Prompt – Could you return all of the data exactly as given?

§

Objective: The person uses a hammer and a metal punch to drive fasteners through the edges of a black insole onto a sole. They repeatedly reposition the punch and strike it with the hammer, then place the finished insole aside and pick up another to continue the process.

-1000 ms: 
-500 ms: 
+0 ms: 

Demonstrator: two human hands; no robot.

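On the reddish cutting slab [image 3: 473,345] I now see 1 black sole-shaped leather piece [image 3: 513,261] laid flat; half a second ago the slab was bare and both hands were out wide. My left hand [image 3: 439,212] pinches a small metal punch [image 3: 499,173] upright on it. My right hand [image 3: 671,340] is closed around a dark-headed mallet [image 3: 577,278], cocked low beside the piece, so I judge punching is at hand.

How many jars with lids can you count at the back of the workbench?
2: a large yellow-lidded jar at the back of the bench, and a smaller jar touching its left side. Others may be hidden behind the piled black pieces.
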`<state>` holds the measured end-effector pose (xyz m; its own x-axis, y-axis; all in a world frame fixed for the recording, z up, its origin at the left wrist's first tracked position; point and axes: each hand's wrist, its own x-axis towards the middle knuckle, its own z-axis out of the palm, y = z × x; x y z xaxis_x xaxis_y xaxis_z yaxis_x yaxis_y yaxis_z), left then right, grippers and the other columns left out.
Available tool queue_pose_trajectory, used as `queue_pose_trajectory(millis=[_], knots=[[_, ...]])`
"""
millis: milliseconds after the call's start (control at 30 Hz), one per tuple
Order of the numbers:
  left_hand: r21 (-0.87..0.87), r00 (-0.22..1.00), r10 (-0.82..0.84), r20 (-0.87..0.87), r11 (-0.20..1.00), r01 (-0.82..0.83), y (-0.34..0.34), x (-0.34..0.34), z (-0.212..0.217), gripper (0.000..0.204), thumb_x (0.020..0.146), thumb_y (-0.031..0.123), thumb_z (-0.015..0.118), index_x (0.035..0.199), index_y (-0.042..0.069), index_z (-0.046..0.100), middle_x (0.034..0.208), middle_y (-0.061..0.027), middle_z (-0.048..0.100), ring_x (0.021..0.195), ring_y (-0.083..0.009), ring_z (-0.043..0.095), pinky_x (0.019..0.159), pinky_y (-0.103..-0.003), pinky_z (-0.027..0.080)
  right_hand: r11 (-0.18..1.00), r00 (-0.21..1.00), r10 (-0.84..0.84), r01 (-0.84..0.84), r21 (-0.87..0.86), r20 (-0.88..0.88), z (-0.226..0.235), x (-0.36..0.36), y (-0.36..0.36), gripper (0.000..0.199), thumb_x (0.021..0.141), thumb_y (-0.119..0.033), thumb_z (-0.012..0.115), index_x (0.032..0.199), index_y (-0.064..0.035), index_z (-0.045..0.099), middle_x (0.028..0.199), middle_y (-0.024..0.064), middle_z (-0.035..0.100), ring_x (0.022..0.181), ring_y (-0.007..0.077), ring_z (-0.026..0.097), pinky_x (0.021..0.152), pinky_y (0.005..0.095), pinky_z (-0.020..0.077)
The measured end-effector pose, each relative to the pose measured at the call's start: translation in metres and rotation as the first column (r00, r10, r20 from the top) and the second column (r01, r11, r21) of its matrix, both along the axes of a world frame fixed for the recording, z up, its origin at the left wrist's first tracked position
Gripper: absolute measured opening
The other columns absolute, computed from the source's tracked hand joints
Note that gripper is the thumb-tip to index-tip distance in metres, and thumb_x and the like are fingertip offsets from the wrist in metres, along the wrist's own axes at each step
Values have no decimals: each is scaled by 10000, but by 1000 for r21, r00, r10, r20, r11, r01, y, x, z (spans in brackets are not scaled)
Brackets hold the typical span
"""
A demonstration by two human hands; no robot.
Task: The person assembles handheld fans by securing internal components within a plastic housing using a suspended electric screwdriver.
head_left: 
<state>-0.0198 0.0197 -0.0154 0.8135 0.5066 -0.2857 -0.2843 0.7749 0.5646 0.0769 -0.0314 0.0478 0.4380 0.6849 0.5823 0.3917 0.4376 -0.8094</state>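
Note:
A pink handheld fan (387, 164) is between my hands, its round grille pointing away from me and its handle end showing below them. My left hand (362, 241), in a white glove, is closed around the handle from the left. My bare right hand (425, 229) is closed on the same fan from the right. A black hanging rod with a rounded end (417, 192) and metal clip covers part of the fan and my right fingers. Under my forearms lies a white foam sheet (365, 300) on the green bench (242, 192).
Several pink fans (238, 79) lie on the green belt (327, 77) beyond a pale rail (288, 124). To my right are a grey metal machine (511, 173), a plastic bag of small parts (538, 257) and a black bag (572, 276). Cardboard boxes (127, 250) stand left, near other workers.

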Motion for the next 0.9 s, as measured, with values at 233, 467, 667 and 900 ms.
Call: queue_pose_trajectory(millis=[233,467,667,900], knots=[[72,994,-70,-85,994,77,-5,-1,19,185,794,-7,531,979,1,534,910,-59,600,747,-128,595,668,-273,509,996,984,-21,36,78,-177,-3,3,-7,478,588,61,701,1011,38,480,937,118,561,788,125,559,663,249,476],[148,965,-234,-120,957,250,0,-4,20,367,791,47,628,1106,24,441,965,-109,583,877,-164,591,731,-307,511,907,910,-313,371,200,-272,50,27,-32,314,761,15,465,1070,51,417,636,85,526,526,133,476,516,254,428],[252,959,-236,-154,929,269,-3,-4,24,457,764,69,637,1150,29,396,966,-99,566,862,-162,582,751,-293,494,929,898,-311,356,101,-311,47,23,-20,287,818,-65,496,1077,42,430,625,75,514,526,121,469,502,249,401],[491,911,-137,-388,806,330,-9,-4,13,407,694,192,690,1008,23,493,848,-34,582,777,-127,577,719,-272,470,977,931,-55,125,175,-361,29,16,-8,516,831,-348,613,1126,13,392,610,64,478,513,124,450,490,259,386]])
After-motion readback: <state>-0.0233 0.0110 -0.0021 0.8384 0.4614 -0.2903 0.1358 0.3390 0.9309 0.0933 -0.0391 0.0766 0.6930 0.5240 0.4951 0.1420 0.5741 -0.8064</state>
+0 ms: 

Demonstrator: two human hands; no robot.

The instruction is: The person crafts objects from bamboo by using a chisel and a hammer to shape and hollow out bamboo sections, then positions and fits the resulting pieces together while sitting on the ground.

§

Reply to the task –
Objective: The person uses a hammer and a metal punch to drive fasteners through the edges of a black insole onto a sole. They repeatedly reposition the punch and strike it with the hammer, then place the finished insole aside and pick up another to continue the process.

-1000 ms: 
-500 ms: 
+0 ms: 

Demonstrator: two human hands; no robot.

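On the reddish cutting slab [image 3: 473,345] I now see 1 black sole-shaped leather piece [image 3: 513,261] laid flat; half a second ago the slab was bare and both hands were out wide. My left hand [image 3: 439,212] pinches a small metal punch [image 3: 499,173] upright on it. My right hand [image 3: 671,340] is closed around a dark-headed mallet [image 3: 577,278], cocked low beside the piece, so I judge punching is at hand.

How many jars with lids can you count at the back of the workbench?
2: a large yellow-lidded jar at the back of the bench, and a smaller jar touching its left side. Others may be hidden behind the piled black pieces.
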`<state>` holds the measured end-effector pose (xyz m; its own x-axis, y-axis; all in a world frame fixed for the recording, z up, its origin at the left wrist's first tracked position; point and axes: each hand's wrist, its own x-axis towards the middle knuckle, its own z-axis out of the palm, y = z × x; x y z xaxis_x xaxis_y xaxis_z yaxis_x yaxis_y yaxis_z), left then right, grippers and the other columns left out.
Available tool queue_pose_trajectory, used as `queue_pose_trajectory(millis=[_], knots=[[_, ...]])`
"""
millis: milliseconds after the call's start (control at 30 Hz), one per tuple
Order of the numbers:
  left_hand: r21 (-0.87..0.87), r00 (-0.22..1.00), r10 (-0.82..0.84), r20 (-0.87..0.87), r11 (-0.20..1.00), r01 (-0.82..0.83), y (-0.34..0.34), x (-0.34..0.34), z (-0.212..0.217), gripper (0.000..0.204), thumb_x (0.020..0.146), thumb_y (-0.031..0.123), thumb_z (-0.015..0.118), index_x (0.035..0.199), index_y (-0.042..0.069), index_z (-0.046..0.100), middle_x (0.034..0.208), middle_y (-0.061..0.027), middle_z (-0.048..0.100), ring_x (0.021..0.195), ring_y (-0.083..0.009), ring_z (-0.043..0.095), pinky_x (0.019..0.159), pinky_y (-0.103..-0.003), pinky_z (-0.027..0.080)
  right_hand: r11 (-0.18..1.00), r00 (-0.21..1.00), r10 (-0.84..0.84), r01 (-0.84..0.84), r21 (-0.87..0.86), r20 (-0.88..0.88), z (-0.226..0.235), x (-0.36..0.36), y (-0.36..0.36), gripper (0.000..0.199), thumb_x (0.021..0.141), thumb_y (-0.119..0.033), thumb_z (-0.012..0.115), index_x (0.032..0.199), index_y (-0.064..0.035), index_z (-0.045..0.099), middle_x (0.028..0.199), middle_y (-0.024..0.064), middle_z (-0.035..0.100), ring_x (0.022..0.181), ring_y (-0.007..0.077), ring_z (-0.026..0.097), pinky_x (0.021..0.152), pinky_y (0.005..0.095), pinky_z (-0.020..0.077)
The measured end-effector pose, each relative to the pose measured at the call's start: translation in metres and rotation as the first column (r00, r10, r20 from the top) and the second column (r01, r11, r21) of its matrix, both along the axes of a world frame fixed for the recording, z up, its origin at the left wrist's first tracked position
Gripper: absolute measured opening
The other columns absolute, computed from the source's tracked hand joints
Note that gripper is the thumb-tip to index-tip distance in metres, and thumb_x and the like are fingertip offsets from the wrist in metres, along the wrist's own axes at each step
Values have no decimals: each is scaled by 10000, but by 1000 for r21, r00, r10, r20, r11, r01, y, x, z (spans in brackets are not scaled)
Brackets hold the typical span
"""
A demonstration by two human hands; no robot.
Task: The person assembles handheld fans by securing internal components within a plastic housing using a suspended electric screwdriver.
head_left: 
<state>-0.0198 0.0197 -0.0154 0.8135 0.5066 -0.2857 -0.2843 0.7749 0.5646 0.0769 -0.0314 0.0478 0.4380 0.6849 0.5823 0.3917 0.4376 -0.8094</state>
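Note:
A pink handheld fan (387, 164) is between my hands, its round grille pointing away from me and its handle end showing below them. My left hand (362, 241), in a white glove, is closed around the handle from the left. My bare right hand (425, 229) is closed on the same fan from the right. A black hanging rod with a rounded end (417, 192) and metal clip covers part of the fan and my right fingers. Under my forearms lies a white foam sheet (365, 300) on the green bench (242, 192).
Several pink fans (238, 79) lie on the green belt (327, 77) beyond a pale rail (288, 124). To my right are a grey metal machine (511, 173), a plastic bag of small parts (538, 257) and a black bag (572, 276). Cardboard boxes (127, 250) stand left, near other workers.
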
Motion for the next 0.9 s, as measured, with values at 233, 467, 667 and 900 ms.
Call: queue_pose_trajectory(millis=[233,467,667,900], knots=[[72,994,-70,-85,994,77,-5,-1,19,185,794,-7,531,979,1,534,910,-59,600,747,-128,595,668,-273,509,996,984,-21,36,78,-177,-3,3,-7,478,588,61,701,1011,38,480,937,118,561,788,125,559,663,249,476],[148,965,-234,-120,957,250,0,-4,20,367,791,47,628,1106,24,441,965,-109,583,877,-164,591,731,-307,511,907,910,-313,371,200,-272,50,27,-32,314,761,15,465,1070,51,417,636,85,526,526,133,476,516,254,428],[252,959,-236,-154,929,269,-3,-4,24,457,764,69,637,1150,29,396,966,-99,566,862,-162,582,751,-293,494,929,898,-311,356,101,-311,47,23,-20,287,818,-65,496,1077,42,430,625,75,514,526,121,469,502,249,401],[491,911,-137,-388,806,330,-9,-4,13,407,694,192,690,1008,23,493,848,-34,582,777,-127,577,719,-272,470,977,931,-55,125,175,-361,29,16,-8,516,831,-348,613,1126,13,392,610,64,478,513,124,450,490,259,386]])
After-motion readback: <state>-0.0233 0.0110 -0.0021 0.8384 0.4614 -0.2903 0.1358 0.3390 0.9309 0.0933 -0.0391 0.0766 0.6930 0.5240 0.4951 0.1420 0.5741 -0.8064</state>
+0 ms: 

Demonstrator: two human hands; no robot.

The instruction is: The person crafts objects from bamboo by using a chisel and a hammer to shape and hollow out bamboo sections, then positions and fits the resulting pieces together while sitting on the ground.

The exercise requires nothing more.